Avevo 18 anni, ero a Parigi.
Ci ero andata in treno, viaggiando di notte, con un gruppo di ragazzi miei coetanei, era la mia prima volta fuori dall’Italia.
Prima di partire non conoscevo nessuno dei compagni di viaggio, venivamo da città diverse, in comune avevamo solo il fatto di avere vinto quel viaggio premio.
Quando scesi dal treno inspirai profondamente, ero emozionata, mi trovavo nella città dei miei sogni. Giurai che avrei vissuto intensamente i pochi giorni che avevo a disposizione, non avrebbe avuto senso avere rimpianti, dopo.
Il nostro gruppo diventò subito molto affiatato, avevamo una guida simpatica che ci accompagnava a vedere musei, piazze e boulevard, ma ci lasciava anche del tempo libero per andare in giro come ci pareva, senza una meta precisa, curiosando per le strade e nei negozi.
Un pomeriggio, mentre stavamo esplorando una libreria con un assortimento meraviglioso di volumi di tutti i generi, si unì a noi un ragazzo francese.
Cercava di parlare italiano, ma non sempre riuscivamo a capirlo. Ci raccontò che suo nonno era italiano e aveva imparato da lui a esprimersi un po’ nella nostra lingua. Era più grande di noi, era forse vicino ai trent’anni, ma studiava ancora.
Si chiamava Gérard, mi piacque subito.
Più tardi, quando passeggiammo tutti insieme per i boulevard, io cercai di stargli accanto facendo finta che fosse per caso. Scambiai con lui qualche parola e riuscii a vedere bene l’azzurro dei suoi occhi.
Il pomeriggio seguente andammo di nuovo alla scoperta della città insieme a Gérard. Io cercavo di stargli sempre il più vicino possibile.
Improvvisamente, senza dire una parola, Gerard mi prese sottobraccio, i nostri passi divennero lenti fino a quando rimanemmo gli ultimi in fondo al gruppo.

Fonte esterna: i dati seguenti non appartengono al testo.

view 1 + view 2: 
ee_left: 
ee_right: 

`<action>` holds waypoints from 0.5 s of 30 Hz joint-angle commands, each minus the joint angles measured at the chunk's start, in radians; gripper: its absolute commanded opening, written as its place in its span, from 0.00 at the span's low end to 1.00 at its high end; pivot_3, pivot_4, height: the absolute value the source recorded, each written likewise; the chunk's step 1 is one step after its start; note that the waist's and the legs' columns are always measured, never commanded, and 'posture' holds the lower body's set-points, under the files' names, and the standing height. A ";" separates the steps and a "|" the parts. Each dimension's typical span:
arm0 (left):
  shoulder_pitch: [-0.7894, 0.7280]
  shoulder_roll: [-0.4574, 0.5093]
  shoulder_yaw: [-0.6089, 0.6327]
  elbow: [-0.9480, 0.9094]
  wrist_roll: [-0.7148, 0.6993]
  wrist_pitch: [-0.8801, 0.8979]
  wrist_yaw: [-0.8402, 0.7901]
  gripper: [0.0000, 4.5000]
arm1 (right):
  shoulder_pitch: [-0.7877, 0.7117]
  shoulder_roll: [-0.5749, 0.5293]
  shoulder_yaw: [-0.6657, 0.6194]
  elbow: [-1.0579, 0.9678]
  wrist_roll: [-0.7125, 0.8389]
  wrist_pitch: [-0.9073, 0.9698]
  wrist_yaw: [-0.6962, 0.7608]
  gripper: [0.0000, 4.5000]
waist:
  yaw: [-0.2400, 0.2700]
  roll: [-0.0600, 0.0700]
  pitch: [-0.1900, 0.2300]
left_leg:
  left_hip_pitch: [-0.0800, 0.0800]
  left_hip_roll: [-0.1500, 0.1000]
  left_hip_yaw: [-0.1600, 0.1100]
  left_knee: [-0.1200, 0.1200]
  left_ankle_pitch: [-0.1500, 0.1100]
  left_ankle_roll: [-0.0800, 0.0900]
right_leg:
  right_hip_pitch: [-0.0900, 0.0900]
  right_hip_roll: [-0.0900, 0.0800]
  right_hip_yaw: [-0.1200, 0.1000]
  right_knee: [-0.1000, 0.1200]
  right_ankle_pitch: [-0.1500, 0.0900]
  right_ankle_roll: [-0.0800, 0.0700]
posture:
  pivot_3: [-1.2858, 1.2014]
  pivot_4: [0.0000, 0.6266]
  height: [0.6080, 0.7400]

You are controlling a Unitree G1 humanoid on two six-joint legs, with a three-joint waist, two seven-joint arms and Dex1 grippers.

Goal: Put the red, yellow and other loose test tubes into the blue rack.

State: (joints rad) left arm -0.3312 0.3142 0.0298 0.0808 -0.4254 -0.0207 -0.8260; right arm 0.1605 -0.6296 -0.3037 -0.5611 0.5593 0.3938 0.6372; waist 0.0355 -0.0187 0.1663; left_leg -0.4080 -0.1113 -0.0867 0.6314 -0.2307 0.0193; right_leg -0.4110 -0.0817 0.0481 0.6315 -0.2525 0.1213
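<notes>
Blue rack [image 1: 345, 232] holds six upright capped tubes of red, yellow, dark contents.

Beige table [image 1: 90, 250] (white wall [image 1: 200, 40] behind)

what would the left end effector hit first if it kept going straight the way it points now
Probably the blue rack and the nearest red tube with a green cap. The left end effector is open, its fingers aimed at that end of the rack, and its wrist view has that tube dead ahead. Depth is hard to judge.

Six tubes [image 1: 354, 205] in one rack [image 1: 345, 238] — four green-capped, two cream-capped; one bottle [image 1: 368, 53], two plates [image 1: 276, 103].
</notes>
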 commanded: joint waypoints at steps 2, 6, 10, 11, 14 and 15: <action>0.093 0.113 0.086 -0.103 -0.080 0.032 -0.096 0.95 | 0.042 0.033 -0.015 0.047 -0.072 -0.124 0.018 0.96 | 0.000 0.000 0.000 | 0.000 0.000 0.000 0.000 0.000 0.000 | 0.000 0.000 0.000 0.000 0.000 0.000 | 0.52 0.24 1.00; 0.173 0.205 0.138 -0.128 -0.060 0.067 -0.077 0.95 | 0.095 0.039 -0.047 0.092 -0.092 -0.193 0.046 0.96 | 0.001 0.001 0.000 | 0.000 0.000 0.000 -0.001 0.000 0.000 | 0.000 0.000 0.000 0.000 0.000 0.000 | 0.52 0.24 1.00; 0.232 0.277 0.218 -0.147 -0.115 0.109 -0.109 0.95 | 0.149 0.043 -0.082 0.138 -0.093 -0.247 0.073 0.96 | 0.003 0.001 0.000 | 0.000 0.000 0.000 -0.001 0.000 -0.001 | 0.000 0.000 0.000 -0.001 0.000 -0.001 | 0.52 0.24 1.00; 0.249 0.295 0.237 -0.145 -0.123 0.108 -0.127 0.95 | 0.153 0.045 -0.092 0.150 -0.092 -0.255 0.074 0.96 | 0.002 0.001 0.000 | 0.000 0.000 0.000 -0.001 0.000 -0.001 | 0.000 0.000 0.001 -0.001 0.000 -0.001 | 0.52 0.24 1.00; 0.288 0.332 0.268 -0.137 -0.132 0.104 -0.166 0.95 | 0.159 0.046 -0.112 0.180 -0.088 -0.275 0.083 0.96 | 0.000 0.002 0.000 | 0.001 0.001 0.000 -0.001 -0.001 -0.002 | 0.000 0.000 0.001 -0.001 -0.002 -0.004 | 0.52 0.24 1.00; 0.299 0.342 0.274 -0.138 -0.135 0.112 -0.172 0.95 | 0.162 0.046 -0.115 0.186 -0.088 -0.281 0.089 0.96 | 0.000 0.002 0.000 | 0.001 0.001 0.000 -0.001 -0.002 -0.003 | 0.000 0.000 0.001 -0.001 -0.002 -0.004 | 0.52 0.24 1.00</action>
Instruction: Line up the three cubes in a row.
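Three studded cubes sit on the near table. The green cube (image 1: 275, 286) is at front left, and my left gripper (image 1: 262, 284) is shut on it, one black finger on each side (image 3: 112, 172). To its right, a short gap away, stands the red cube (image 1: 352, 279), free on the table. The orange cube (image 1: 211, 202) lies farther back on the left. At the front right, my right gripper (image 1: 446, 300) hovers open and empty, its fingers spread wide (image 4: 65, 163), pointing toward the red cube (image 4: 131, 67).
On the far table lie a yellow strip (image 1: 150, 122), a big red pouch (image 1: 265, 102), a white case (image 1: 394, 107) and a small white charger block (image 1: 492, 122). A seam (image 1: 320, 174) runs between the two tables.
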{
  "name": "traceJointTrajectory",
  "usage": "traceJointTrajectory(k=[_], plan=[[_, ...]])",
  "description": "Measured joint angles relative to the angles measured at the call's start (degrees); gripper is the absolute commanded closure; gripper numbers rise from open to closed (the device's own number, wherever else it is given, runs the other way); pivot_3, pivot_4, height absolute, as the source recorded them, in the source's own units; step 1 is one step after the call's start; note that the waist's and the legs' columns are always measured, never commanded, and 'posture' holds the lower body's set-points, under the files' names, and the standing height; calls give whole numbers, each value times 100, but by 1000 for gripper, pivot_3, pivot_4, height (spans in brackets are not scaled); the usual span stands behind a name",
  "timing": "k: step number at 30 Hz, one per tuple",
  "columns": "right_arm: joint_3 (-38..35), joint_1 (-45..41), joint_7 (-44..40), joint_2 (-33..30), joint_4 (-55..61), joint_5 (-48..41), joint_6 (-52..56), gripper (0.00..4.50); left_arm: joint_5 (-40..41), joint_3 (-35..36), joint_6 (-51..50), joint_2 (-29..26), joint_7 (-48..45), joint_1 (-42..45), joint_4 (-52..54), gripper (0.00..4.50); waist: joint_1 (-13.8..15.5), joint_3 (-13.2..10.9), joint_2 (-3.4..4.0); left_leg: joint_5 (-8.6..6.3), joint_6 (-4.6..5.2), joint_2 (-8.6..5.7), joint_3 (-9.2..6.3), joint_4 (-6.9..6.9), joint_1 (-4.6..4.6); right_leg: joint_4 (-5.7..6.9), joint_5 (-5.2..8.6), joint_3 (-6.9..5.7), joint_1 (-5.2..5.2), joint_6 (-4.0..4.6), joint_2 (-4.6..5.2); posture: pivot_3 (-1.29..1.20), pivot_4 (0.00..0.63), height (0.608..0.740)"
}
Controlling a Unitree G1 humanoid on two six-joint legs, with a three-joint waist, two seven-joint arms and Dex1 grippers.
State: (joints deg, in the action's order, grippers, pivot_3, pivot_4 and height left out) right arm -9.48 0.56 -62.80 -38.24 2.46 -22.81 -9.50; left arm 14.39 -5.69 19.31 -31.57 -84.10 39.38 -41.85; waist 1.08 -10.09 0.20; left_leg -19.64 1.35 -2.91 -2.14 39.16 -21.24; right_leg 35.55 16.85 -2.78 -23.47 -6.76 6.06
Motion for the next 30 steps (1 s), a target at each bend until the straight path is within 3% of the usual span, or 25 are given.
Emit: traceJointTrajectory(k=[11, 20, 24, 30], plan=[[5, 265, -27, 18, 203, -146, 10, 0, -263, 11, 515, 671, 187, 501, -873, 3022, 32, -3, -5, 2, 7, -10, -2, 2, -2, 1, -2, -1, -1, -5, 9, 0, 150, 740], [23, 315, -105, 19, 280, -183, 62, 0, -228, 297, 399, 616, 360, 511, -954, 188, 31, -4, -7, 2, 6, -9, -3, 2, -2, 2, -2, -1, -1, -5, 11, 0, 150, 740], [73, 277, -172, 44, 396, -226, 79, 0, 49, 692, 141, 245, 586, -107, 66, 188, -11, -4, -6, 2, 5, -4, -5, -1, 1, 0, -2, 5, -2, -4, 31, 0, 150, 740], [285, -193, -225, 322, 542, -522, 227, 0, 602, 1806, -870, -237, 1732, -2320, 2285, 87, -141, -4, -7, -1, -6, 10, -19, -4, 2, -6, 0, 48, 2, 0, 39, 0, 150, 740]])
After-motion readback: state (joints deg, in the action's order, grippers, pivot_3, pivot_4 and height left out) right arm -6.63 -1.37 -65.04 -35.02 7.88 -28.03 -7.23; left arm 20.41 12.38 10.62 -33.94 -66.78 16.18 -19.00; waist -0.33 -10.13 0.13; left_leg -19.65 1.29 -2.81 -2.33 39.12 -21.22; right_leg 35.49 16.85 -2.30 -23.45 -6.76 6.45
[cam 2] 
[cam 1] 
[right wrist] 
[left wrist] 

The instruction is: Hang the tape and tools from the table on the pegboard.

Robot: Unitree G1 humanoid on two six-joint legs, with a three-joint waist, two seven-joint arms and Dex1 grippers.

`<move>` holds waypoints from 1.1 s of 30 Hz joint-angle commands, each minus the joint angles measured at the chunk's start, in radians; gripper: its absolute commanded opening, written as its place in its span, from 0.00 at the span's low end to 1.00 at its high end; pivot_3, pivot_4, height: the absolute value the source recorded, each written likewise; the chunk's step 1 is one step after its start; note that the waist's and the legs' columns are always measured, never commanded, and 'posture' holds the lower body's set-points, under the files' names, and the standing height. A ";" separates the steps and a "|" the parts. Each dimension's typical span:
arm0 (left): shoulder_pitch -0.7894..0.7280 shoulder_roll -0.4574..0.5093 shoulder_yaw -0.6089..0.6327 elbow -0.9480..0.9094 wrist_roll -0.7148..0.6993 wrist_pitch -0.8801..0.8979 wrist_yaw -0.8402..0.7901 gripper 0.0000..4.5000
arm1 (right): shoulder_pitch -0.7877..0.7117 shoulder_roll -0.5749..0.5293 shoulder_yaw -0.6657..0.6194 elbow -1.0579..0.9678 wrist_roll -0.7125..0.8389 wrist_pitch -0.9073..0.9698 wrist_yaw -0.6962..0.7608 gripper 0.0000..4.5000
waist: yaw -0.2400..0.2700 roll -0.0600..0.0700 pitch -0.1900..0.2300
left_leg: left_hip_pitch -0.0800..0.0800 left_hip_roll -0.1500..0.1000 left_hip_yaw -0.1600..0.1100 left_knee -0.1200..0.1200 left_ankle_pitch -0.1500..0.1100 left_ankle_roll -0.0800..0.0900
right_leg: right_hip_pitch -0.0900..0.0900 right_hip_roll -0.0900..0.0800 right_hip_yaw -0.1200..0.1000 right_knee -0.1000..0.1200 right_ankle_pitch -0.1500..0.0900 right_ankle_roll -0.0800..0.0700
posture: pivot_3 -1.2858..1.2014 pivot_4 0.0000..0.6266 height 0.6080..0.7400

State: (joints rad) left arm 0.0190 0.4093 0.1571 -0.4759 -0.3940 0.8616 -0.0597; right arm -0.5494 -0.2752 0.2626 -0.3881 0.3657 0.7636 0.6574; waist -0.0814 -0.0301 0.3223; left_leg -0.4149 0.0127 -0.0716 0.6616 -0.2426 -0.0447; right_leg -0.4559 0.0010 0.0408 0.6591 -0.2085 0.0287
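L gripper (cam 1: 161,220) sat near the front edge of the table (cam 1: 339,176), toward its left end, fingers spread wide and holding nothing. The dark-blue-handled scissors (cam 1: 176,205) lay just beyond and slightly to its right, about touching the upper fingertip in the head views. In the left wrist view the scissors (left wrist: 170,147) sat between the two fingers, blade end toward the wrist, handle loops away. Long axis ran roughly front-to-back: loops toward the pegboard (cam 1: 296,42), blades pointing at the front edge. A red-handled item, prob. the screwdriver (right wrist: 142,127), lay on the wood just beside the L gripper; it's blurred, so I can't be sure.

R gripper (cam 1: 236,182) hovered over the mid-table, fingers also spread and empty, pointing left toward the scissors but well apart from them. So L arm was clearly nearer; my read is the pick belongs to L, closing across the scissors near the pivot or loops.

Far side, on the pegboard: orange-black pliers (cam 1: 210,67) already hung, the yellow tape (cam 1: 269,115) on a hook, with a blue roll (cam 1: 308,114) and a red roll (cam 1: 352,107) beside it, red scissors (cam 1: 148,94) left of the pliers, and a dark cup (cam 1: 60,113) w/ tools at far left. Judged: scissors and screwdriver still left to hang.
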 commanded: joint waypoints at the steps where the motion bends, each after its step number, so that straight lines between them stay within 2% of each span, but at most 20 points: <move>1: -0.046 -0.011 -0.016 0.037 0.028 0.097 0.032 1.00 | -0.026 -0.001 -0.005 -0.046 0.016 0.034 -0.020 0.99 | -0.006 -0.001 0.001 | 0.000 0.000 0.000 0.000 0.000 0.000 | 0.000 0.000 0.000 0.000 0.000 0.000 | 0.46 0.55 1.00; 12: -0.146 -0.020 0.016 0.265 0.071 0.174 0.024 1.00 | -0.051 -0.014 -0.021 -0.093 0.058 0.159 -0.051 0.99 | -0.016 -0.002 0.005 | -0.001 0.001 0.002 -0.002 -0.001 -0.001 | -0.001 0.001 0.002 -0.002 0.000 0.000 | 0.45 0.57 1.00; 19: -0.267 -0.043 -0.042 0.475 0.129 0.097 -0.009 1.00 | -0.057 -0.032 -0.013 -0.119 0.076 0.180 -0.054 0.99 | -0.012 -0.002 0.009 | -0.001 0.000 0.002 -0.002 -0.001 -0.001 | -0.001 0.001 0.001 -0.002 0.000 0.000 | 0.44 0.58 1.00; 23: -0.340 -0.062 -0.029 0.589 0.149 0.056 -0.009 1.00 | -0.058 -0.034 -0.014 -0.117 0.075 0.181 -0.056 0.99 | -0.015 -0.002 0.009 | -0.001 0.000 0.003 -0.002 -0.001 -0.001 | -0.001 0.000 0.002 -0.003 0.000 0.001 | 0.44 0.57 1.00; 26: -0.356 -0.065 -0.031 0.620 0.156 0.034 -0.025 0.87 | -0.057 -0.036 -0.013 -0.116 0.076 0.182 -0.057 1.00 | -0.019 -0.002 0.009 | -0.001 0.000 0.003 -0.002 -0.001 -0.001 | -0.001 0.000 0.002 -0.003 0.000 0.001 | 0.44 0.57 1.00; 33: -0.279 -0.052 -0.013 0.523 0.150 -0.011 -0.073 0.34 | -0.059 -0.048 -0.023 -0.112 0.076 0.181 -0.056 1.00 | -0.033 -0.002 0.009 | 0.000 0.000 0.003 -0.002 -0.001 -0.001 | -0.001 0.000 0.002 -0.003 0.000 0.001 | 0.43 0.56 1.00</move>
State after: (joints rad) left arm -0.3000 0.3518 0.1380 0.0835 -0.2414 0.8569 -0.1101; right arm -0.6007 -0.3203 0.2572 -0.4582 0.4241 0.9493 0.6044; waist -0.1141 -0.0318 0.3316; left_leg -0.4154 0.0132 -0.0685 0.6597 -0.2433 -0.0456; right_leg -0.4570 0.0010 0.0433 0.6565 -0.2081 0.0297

Il mio cuore era in tumulto.
Al primo incrocio mi fece cambiare strada, io lo seguii fiduciosa. Mi portò in zone della città sconosciute ai turisti, facendomi vedere le cose che gli piacevano.
I marciapiedi emanavano il calore della giornata, le sue mani erano calde, la sua voce mi stordiva, la mia volontà non esisteva più. Mi aveva ipnotizzato come un mago, lo seguii senza esitazioni e senza domande.
Camminammo, non ricordo più per quanto tempo. Ad un tratto aprì un cancello di ferro che immetteva in un cortiletto umido. Era lì che abitava. Qualche finestra era già illuminata perché intanto si era fatto buio.
Salimmo in silenzio le scale e mi accorsi improvvisamente di non avere più voglia di continuare, di non provare nulla per questo ragazzo che mi precedeva e preparava una chiave.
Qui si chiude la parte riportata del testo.